▸ **PROBLEM STATEMENT**
Answer with one number only, the count of lines in the material below that hold "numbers".

########

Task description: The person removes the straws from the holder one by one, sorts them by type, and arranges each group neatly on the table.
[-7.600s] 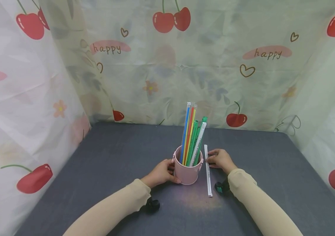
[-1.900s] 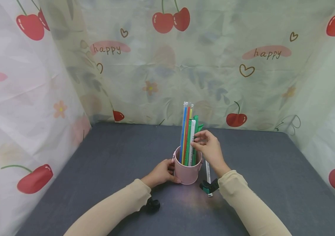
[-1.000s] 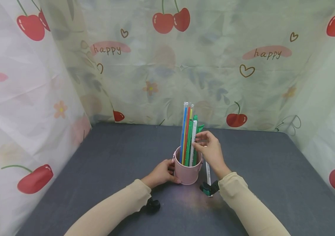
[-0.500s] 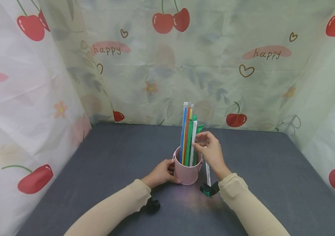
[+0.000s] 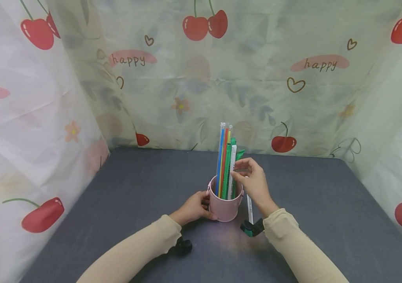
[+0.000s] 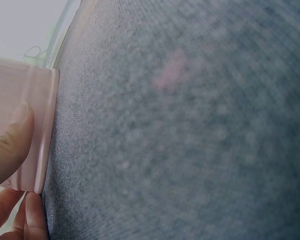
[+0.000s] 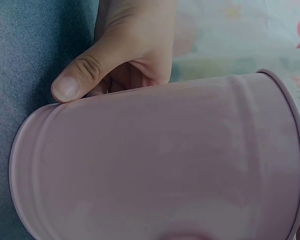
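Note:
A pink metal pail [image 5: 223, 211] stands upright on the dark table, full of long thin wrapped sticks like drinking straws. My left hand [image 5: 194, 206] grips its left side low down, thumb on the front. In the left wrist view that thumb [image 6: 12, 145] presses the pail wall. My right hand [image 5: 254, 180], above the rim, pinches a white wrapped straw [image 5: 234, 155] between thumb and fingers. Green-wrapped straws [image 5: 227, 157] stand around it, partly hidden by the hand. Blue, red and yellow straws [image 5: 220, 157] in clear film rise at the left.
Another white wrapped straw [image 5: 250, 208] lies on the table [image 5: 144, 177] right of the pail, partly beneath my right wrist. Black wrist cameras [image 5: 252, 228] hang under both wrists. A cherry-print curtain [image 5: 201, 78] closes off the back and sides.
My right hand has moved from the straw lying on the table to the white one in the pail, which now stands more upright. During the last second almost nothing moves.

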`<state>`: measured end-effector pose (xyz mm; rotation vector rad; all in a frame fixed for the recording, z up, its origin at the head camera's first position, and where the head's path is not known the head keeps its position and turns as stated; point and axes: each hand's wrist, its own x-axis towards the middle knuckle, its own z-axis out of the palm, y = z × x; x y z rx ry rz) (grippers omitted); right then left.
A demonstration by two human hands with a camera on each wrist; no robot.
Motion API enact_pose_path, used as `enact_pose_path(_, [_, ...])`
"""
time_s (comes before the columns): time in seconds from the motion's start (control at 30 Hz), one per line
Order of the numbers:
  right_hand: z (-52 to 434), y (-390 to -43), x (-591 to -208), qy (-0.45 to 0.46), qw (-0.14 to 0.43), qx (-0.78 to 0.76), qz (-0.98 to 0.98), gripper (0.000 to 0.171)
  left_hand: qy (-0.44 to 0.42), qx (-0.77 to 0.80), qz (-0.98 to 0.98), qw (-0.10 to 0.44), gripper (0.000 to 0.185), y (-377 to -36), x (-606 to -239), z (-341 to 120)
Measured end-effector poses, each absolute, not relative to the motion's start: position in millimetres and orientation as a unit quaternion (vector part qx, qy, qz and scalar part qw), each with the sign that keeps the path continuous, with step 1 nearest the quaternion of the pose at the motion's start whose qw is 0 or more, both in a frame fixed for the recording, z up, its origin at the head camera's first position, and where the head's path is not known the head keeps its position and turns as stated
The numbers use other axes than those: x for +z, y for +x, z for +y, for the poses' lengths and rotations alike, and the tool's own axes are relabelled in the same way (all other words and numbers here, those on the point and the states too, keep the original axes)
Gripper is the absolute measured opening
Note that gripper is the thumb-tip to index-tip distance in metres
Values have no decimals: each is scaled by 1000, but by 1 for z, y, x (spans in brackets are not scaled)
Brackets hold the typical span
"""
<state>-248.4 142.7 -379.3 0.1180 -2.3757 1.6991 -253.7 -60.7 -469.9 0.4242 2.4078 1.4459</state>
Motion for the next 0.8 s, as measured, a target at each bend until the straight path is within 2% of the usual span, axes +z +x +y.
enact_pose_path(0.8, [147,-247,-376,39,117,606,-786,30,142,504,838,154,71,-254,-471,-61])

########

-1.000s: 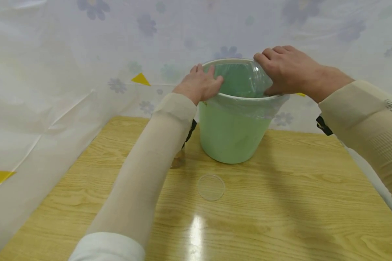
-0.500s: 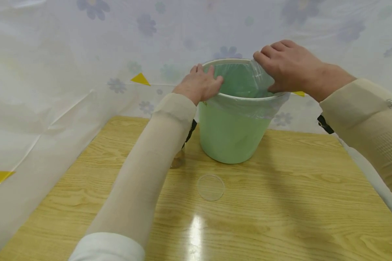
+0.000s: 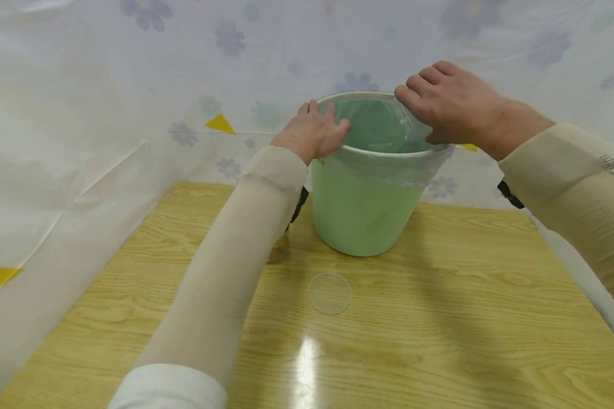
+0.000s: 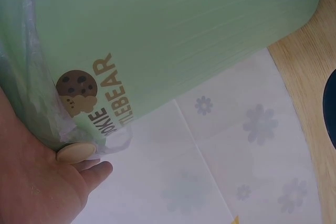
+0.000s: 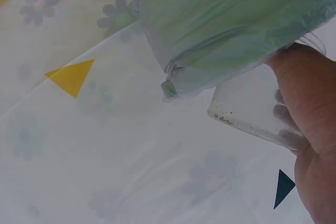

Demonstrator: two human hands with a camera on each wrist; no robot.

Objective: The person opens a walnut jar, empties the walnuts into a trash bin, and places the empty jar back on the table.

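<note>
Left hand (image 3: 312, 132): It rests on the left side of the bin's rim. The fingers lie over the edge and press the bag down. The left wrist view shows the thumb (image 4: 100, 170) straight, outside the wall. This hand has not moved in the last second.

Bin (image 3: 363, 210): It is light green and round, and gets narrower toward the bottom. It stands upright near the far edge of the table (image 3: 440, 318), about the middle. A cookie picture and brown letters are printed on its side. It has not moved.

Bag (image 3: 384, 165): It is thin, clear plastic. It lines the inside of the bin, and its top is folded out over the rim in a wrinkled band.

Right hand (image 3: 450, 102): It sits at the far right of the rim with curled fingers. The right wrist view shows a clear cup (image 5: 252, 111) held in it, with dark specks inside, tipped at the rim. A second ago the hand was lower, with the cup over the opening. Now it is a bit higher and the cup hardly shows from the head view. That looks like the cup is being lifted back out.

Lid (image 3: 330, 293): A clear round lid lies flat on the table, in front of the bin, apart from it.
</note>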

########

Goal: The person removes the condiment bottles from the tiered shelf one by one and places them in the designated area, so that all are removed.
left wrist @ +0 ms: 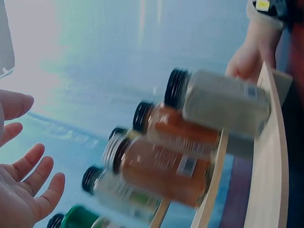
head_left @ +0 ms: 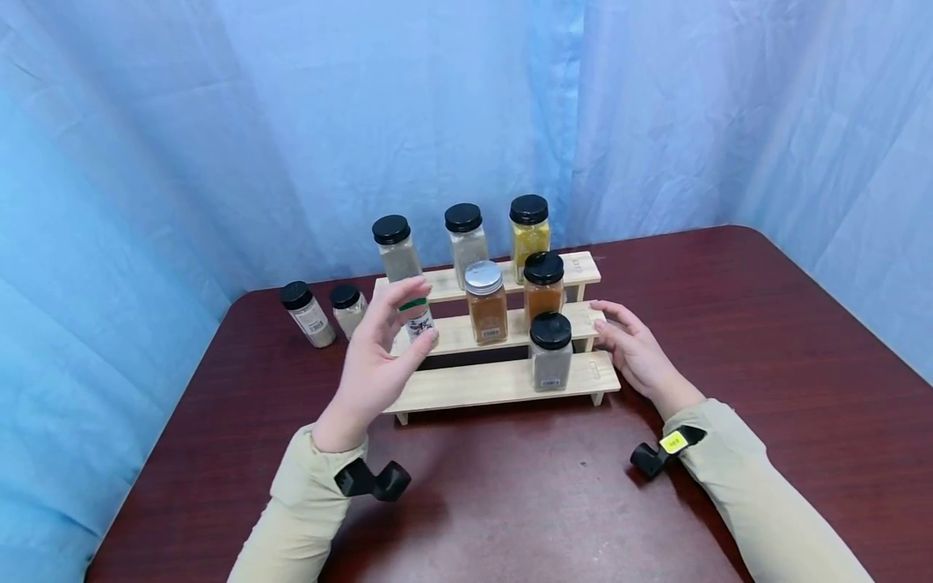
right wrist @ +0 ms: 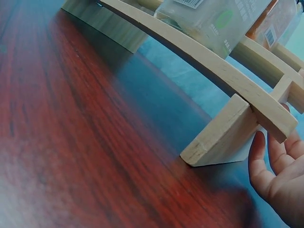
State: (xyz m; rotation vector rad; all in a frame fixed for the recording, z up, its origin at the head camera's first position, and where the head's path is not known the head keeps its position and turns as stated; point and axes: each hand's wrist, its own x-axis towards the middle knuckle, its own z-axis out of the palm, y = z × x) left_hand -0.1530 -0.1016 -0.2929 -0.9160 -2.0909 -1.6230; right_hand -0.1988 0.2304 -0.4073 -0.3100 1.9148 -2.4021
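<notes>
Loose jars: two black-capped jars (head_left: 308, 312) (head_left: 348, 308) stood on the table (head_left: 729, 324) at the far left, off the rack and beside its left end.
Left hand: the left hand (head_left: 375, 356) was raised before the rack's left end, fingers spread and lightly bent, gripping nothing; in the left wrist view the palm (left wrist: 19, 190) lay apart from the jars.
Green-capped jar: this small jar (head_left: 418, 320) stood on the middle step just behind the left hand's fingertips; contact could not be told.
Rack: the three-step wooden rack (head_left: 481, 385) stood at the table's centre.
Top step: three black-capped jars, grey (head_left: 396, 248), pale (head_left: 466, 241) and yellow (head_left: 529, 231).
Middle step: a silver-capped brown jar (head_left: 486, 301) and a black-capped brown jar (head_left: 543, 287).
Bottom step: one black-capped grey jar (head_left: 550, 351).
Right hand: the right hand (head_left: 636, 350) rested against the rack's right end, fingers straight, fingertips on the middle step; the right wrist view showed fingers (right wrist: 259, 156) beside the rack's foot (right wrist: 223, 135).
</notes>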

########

▸ **RESULT OF THE TASK**
2